Abstract
Background: Diabetes is the most common chronic disease worldwide, requiring lifelong medication support. As conventional medications have numerous long-term side effects, herbal drugs, which offer similar effectiveness but fewer complications, are considered an alternative. A common tropical herb, Eclipta prostrata, was tested for its antidiabetic activities.

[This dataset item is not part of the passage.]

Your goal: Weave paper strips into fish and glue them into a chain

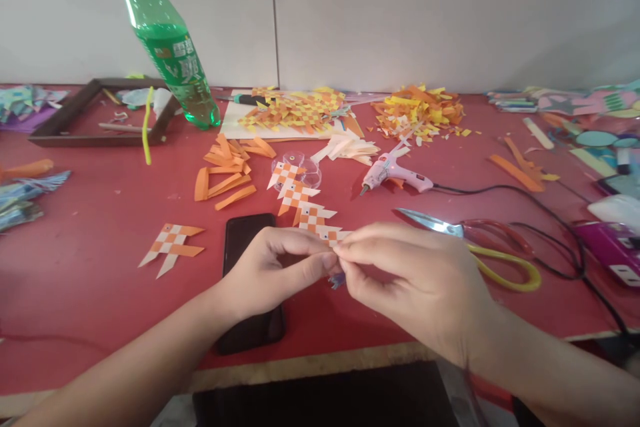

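Observation:
My left hand (283, 270) and my right hand (415, 273) meet over the front of the red table, fingertips pinched together. What they hold between them is hidden by the fingers. A small bluish object (337, 279) shows just below the fingertips; I cannot tell if it is held. Just beyond the hands, several woven orange-and-white paper fish (297, 197) lie in an overlapping row, the nearest partly covered by my fingers. Another woven paper fish (173, 243) lies apart on the left. A black phone (250, 233) is partly under my left hand.
A pink glue gun (395, 173) and its cord lie right of centre, near scissors (505, 260) with red and yellow handles. Orange paper strips (227, 170), white strips (347, 147) and a scrap pile (420, 113) lie behind. A green bottle (167, 47) stands by a dark frame (95, 141).

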Motion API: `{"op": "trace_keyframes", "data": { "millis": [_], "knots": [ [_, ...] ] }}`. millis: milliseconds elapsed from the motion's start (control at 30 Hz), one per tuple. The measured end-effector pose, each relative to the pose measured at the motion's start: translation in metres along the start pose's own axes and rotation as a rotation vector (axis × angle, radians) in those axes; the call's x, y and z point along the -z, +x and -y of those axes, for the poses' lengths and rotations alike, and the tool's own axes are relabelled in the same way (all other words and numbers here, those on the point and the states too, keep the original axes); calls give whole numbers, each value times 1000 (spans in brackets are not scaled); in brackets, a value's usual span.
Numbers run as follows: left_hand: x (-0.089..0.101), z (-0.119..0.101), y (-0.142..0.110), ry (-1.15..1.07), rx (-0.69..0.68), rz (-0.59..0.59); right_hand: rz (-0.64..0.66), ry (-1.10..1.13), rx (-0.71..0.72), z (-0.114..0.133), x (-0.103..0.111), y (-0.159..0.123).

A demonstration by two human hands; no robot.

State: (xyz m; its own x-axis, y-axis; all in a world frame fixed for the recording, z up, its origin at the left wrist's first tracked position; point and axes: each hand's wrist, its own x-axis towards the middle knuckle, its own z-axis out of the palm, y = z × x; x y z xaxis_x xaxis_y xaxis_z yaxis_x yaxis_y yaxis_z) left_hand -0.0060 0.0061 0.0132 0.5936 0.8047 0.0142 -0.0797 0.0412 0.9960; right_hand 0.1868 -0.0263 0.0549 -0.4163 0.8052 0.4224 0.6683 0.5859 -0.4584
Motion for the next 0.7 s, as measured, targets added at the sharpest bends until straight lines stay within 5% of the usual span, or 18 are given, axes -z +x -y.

Objectives: The principal objective of this study was to investigate the antidiabetic efficacy of E. prostrata extract using in silico, in vitro, and in vivo methods.
Methods: The in silico study comprised ligand library preparation through a literature review, structure optimization using Avogadro software and molecular docking against five antidiabetic macromolecules using PyRx. The in vitro alpha-amylase inhibitory study was conducted using the dried extract of E. prostrata. The in vivo study was performed on alloxan monohydrate-induced diabetic rats at a dose of 150 mg/kg, followed by treatment with three doses of 70% ethanolic extract of the whole plant (250 mg/kg, 500 mg/kg, and 750 mg/kg) for 28 days. Then, plasma glucose levels, plasma glucagon-like peptide-1 (GLP-1) levels, and histopathological assays of rat livers were carried out.
Results: The in silico studies helped screen out the most effective antidiabetic constituents of E. prostrata, which may serve as lead compounds for developing antidiabetic drugs in the future. The IC50 value for E. prostrata extract was 22.21 mg/mL in the alpha-amylase assay. The plant extract significantly improved the health of the diabetes-induced rats.
Conclusion: Based on these findings, E. prostrata could be an effective natural antidiabetic drug.